Domestic violence is at the heart of what is discussed Bad starwithout any complacency. But the way of filming, the choice of performers, the work of image, sound, gestures and rhythms transform this necessary denunciation into a formidable human experience, which we will avoid drowning in prestigious references – from John Cassavetes to Maurice Pialat – to welcome it in its singularity, with admiration and gratitude.

“Butterfly Jam”, by Kantemir Balagov (Filmmakers’ Fortnight)

Just as “physical”, but clearly more manufactured, appears the third film by Russian filmmaker Kantemir Balagov, revealed at Cannes in 2017 by the memorable Tesnota, a cramped life. Now in the United States, the Circassian director is composing what seems to be a variation within his community of a well-known film model, that of the fate of migrants recently settled in America.

Located in Newark, New Jersey, Butterfly Jam first replays what we saw on the big screen with Italians, Irish, Jews from Central Europe, Russians, in fact immigrants from almost everywhere, but white – it is strange in the case of this film to remember that Americans call white people “Caucasians”.
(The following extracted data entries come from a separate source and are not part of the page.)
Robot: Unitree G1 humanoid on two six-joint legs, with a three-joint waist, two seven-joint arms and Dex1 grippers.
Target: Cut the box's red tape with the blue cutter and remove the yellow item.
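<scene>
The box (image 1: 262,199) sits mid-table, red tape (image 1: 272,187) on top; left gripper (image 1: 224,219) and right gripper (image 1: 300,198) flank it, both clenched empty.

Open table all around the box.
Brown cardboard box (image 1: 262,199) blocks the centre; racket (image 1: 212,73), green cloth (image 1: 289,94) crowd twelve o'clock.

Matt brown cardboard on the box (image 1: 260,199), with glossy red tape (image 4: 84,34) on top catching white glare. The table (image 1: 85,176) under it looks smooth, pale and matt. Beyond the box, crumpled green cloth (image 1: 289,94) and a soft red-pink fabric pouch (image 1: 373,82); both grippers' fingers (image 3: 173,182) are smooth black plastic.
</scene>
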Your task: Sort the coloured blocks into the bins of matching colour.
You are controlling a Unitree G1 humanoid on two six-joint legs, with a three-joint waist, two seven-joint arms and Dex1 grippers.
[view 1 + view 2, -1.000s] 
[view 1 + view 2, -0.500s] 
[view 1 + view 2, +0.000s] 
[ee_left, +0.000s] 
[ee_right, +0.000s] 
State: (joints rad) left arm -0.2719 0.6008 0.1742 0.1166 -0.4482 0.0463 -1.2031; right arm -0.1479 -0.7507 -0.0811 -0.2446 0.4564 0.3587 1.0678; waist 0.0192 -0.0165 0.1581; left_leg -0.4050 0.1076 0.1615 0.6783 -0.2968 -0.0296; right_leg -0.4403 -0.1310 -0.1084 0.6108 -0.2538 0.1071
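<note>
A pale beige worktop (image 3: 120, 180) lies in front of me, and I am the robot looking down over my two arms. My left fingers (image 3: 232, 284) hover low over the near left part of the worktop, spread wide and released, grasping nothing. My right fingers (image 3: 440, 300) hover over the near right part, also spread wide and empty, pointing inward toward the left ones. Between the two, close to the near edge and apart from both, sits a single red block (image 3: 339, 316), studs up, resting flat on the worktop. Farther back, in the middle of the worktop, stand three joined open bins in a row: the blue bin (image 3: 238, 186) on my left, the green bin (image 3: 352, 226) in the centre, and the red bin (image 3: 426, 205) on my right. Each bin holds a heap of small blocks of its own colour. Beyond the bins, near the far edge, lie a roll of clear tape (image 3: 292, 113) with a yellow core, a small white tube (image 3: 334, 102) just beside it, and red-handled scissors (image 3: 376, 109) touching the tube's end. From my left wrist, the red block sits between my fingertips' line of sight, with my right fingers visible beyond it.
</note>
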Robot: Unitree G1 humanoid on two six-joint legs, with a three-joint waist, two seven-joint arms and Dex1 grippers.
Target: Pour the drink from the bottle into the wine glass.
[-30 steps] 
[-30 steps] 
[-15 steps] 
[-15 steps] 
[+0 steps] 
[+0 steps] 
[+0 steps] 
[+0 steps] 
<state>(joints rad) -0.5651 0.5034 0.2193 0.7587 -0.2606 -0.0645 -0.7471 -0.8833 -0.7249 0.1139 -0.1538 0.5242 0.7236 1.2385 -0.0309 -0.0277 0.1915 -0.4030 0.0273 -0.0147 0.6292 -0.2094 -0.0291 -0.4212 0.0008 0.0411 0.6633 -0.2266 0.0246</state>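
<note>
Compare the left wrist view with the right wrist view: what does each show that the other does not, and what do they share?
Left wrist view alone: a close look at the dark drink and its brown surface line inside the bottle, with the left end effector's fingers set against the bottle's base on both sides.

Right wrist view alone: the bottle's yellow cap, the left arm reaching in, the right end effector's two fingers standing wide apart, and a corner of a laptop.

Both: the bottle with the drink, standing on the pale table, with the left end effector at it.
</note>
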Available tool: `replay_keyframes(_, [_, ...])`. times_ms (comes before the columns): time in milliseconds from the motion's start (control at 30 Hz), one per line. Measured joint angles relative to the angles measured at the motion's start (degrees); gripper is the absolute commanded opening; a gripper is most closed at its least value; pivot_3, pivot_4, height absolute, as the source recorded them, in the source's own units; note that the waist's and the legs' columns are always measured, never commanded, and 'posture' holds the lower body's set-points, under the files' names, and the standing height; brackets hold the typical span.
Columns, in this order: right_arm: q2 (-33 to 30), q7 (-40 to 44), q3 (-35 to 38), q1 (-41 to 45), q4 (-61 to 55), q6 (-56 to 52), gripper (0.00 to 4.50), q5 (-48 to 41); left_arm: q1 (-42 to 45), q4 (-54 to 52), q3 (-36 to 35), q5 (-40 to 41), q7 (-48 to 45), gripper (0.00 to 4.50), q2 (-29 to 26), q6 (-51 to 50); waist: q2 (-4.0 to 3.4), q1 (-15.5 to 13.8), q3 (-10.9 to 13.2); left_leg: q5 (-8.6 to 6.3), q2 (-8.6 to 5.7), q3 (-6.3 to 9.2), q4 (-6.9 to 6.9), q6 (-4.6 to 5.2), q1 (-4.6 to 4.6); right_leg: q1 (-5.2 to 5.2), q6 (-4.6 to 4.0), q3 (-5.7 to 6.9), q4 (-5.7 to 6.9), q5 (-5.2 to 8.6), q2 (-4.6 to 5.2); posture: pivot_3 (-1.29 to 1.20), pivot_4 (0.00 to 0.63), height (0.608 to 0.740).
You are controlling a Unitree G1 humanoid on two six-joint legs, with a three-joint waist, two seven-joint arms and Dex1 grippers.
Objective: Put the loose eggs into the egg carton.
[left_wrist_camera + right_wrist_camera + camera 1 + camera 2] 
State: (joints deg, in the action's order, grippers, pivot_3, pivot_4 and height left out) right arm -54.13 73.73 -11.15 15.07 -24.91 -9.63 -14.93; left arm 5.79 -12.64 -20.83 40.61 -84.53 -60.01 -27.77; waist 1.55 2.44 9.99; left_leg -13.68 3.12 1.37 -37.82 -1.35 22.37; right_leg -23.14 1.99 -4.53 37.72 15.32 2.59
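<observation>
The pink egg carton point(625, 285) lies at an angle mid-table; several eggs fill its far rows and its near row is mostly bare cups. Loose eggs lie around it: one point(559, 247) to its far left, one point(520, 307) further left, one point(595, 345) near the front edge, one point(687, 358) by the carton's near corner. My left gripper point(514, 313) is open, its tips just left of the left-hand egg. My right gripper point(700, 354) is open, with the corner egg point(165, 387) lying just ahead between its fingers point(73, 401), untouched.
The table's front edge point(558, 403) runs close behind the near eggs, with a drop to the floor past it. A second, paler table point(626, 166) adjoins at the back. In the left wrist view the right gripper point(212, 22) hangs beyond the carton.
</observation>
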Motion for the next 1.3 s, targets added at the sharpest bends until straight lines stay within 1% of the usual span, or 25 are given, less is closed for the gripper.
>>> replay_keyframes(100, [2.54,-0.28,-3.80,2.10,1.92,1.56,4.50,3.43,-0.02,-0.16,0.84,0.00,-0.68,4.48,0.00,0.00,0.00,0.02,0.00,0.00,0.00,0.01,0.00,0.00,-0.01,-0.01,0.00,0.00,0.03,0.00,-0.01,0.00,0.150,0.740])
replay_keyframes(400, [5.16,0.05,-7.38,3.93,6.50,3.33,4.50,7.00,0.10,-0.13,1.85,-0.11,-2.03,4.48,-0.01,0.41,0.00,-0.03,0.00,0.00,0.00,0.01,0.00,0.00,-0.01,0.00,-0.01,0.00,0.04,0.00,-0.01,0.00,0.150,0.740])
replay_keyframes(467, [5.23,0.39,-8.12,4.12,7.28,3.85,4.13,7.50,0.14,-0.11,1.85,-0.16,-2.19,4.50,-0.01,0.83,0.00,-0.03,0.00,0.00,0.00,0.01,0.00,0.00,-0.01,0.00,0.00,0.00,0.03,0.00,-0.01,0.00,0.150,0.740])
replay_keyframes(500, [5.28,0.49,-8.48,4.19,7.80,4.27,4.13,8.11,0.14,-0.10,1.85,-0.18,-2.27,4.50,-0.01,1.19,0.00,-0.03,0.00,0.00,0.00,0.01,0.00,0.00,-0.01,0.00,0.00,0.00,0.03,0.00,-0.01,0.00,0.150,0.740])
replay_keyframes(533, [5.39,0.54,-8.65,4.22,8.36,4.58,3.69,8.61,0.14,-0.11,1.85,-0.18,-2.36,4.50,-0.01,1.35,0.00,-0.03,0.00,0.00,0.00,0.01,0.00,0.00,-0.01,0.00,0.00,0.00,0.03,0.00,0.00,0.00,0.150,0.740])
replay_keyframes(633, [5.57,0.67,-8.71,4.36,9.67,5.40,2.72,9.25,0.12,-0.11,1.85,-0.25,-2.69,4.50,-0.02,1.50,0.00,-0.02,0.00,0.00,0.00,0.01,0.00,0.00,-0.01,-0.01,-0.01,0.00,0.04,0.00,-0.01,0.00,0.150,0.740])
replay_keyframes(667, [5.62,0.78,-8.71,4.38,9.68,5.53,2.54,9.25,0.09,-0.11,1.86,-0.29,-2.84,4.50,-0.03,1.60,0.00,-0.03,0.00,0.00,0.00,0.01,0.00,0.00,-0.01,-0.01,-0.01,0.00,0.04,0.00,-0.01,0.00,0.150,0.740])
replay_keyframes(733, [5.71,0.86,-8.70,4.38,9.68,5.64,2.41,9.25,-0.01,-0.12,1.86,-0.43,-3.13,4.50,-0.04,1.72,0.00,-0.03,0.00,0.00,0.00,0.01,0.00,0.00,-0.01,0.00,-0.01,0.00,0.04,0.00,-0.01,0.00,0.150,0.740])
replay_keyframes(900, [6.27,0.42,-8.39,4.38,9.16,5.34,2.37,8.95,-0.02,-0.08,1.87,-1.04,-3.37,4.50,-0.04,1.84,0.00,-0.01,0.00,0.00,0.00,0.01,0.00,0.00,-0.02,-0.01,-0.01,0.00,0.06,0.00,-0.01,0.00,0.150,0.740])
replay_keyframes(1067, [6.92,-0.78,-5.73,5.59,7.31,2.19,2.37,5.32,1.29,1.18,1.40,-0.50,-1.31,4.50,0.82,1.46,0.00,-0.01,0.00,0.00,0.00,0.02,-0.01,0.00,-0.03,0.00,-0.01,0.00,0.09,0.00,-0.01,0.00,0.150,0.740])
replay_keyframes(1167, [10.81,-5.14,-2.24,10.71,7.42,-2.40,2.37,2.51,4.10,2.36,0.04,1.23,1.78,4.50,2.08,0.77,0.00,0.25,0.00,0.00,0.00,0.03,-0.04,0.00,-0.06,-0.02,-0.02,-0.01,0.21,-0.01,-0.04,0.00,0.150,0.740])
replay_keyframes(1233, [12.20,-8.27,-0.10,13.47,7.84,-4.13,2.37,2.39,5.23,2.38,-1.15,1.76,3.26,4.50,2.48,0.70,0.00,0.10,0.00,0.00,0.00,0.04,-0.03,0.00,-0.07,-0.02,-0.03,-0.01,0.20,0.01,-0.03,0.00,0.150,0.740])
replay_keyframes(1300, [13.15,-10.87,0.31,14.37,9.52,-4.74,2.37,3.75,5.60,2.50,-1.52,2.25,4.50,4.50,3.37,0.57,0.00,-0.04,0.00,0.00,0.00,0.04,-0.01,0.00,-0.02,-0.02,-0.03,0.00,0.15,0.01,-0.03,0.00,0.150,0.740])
In full doubt about their identity, Pyteh's father (Barry Keoghan) and aunt (Riley Keough) take refuge in a traditional dance mime. | Why Not Productions / Le Pacte

At the center of the story is a teenager, nicknamed Pyteh (Talha Akdogan), gifted for wrestling, surrounded by his father (Barry Keoghan), a weak-willed cook, his pregnant aunt (Riley Keough), a shapely and energetic head, and a group of compatriots quick to say anything, to grab, kiss, fight and more if the tension rises.

If the addition of a black teenage girl, also a wrestler, with whom Pyteh begins a romance, seems singularly tacky, the description of the Circassian microcosm soon appears more on the side of the fable than the chronicle, with exaggerations and strangenesses which will then come to embody two unexpected appearances – but frequently used as plot tricks.

What Kantemir Balagov really says, beyond the narrative tricks, is that migration makes you crazy. That this translates into excessive behavior makes for spectacle, but there is a heartbroken sadness in what works and haunts these men – women fare better. Whether this is due to the archaism of codes and a machismo that is impossible to overcome is the consensual message of the scenario, but not necessarily of Butterfly Jam.

The filmmaker lets a form of tenderness filter through for these incurable misfits of the first generation, which is the best of a film which plays on too many tables at once and somewhat wastes the obvious talent of its director.

Elora Bain

Elora Bain

I'm the editor-in-chief here at News Maven, and a proud Charlotte native with a deep love for local stories that carry national weight. I believe great journalism starts with listening — to people, to communities, to nuance. Whether I’m editing a political deep dive or writing about food culture in the South, I’m always chasing clarity, not clicks.